Side effects from the Pfizer jab in children aged between 12 and 15 were mostly ‘mild or moderate’, a study has found.
Researchers in Bristol looked at 27 children whose parents recorded any side effects after the jab.
Adverse reactions were either mild or moderate in all of the young people, except one who had “severe fatigue and severe discomfort combined with increased agitation.”
But experts said the small size and scope of the study does not allow for conclusions on rare side effects or inform the debate on vaccinating healthy younger teens.
Currently, children aged between 12 and 15 who are clinically vulnerable to Covid or live with adults who are at increased risk of serious illness from the virus are eligible for a coronavirus vaccine.
There have been calls from some to extend the rollout to all healthy 12 to 15-year-olds, especially as the return of schools is expected to lead to a rise in infections.
The Joint Committee on Vaccination and Immunisation (JCVI) has not given a recommendation to widen the rollout to this age group, but the NHS in England is reportedly making preparations to enable it to proceed if there is a decision to do so.
All of the participants in the study were children with severe neurodisabilities who tend to get recurrent respiratory infections and spend time in residential care.
Researchers said one family reported a change in seizure type but this had been resolved a week after the vaccine.
Effects in six of the children after a first dose included a mild rash, headache, diarrhoea, presumed sore throat, neck pain, difficulty sleeping and low blood sugars.
But all of these had gone away within 72 hours, according to the study, which is due to be published in the Archives of Disease in Childhood.
Five of the children had effects including diarrhoea, vomiting, armpit swelling and blisters around the mouth after the second dose.
The researchers said fever was more common than in adult studies, with 13 per cent of the children having a temperature greater than 38C compared with 4 per cent in people aged between 16 and 55.
Other recorded adverse events all resolved within a week, the study by scientists from the department of paediatric immunology and infectious diseases at Bristol Royal Hospital for Children and the University of Bristol noted.
They said: “Numbers were small but these data are especially important as they are representative of the children who are most likely to benefit from vaccination and parents and clinicians may have concerns regarding an increased risk of unexpected events.”
Russell Viner, professor of adolescent health at UCL Institute of Child Health, noted that the study “should reassure parents and doctors that there are no special precautions or issues with this vaccine in this small group of children”.
He added: “However these data can tell us very little about rare side effects or about vaccinating healthy teenagers or those with common conditions such as asthma and diabetes.
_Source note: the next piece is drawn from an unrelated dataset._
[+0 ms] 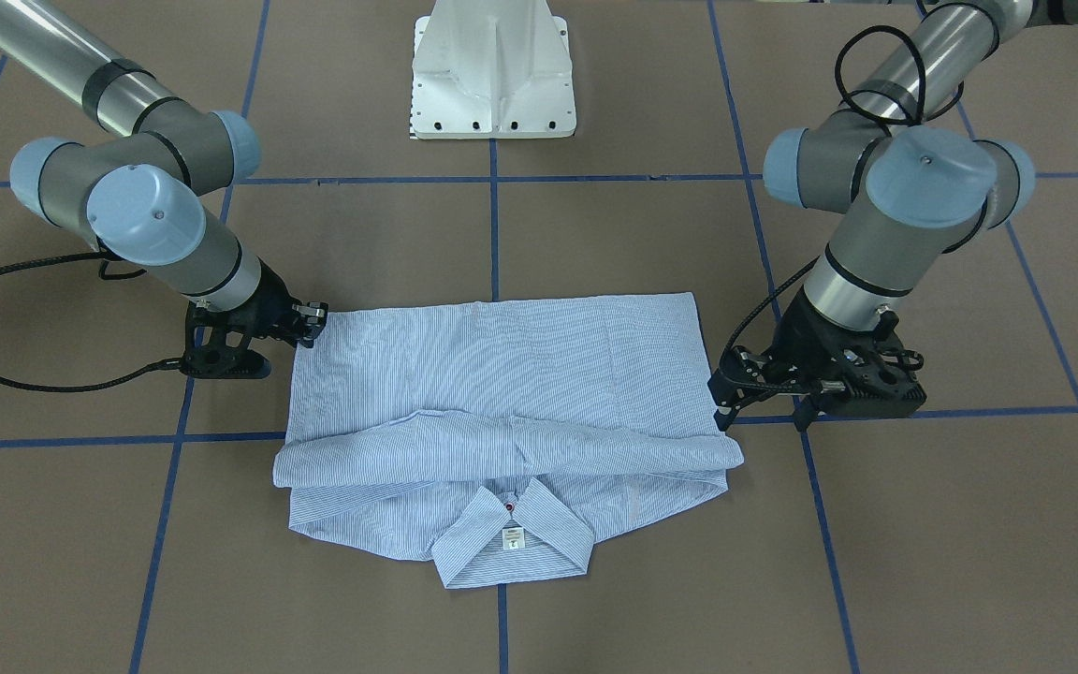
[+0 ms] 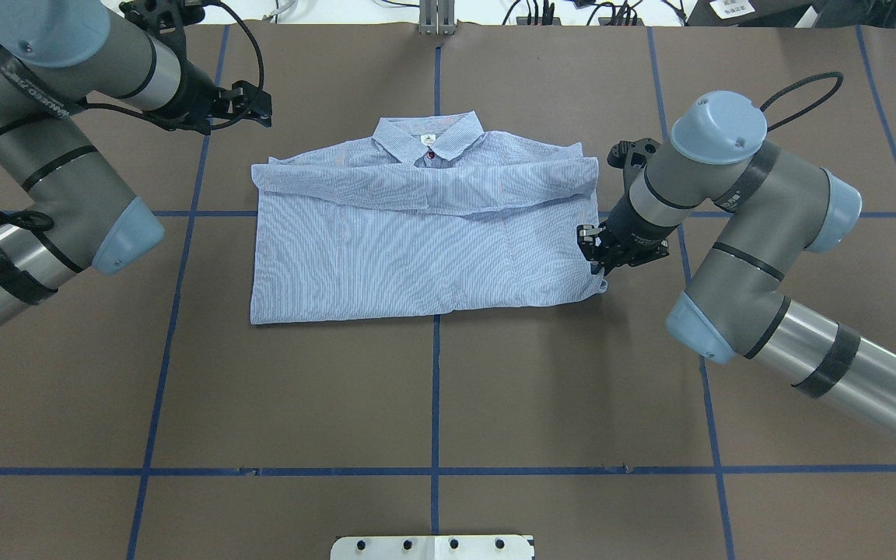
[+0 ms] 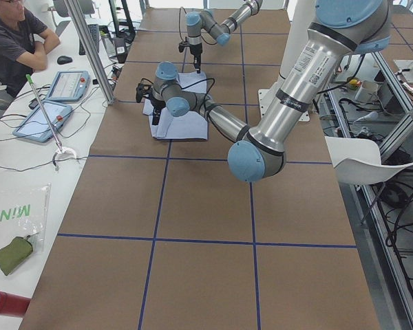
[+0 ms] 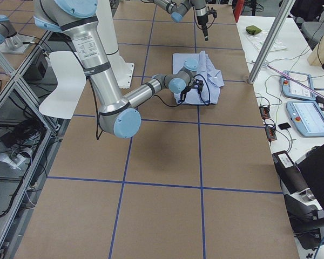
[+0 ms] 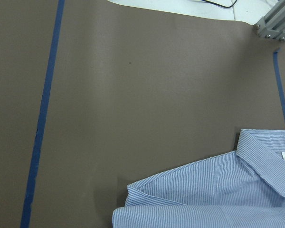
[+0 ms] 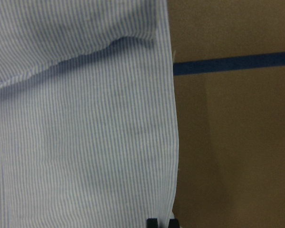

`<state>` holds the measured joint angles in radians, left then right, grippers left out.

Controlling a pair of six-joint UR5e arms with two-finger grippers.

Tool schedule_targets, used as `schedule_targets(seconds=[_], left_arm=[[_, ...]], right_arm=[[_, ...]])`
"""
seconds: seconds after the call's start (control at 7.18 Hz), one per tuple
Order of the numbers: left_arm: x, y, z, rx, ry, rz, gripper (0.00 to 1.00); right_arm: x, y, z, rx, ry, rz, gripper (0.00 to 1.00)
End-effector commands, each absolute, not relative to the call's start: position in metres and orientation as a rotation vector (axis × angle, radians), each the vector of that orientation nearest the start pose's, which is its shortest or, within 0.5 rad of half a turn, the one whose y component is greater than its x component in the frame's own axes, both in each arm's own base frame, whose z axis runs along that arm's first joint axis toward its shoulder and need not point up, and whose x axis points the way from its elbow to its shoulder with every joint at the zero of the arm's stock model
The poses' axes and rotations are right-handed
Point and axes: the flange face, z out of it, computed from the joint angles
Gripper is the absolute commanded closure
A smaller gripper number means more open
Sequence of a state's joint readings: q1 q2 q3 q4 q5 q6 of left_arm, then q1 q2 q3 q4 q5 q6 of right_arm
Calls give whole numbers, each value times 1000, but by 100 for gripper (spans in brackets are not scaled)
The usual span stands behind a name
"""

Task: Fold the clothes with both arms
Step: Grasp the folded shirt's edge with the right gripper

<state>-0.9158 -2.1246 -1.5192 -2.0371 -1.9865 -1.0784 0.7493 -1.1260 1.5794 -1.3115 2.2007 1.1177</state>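
- The shirt (image 2: 425,249) is lying flat in the upper middle of the overhead view. Its collar (image 2: 428,134) is pointing toward the top of the frame. A folded band of cloth is lying across the chest just below it, and the rest is forming a neat rectangle.
- It is looking thin, light and limp. A hold taken mid-panel would likely be letting the cloth sag and slide. The firmer hems and corners at the two side edges are the better places to be pinching, with both sides lifted together so the next fold is coming out square.
- The right gripper (image 2: 597,253) is sitting at the shirt's right edge, near the lower right corner in the overhead view. In its wrist view the fingertips (image 6: 152,222) are showing almost together, right at the hem. It is looking like a pinch on the cloth, though the frame's bottom edge is cutting the tips off.
- The left gripper (image 2: 264,107) is hanging at the upper left of the overhead view, near the shirt's shoulder corner but not touching it. Its jaws are standing spread and holding nothing.
- The brown table (image 2: 432,404) is carrying blue tape (image 2: 436,365) in a grid, and the white base (image 1: 492,75) is showing at the top of the front view.
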Motion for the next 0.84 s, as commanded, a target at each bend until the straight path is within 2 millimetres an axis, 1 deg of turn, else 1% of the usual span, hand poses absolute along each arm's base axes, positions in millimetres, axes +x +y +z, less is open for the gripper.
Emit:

For that we must await further data in the order of millions of doses.”
Dr David Elliman, a consultant paediatrician at Great Ormond Street Hospital, said: “This is a small study, as the authors point out, and it is not explained how these patients were chosen to be included.
“It is useful to know the nature of the reactions to the vaccine, not all of which were minor, but because of the size of the study it would be unwise to assume that this picture could be generalised to a larger group of similar children.”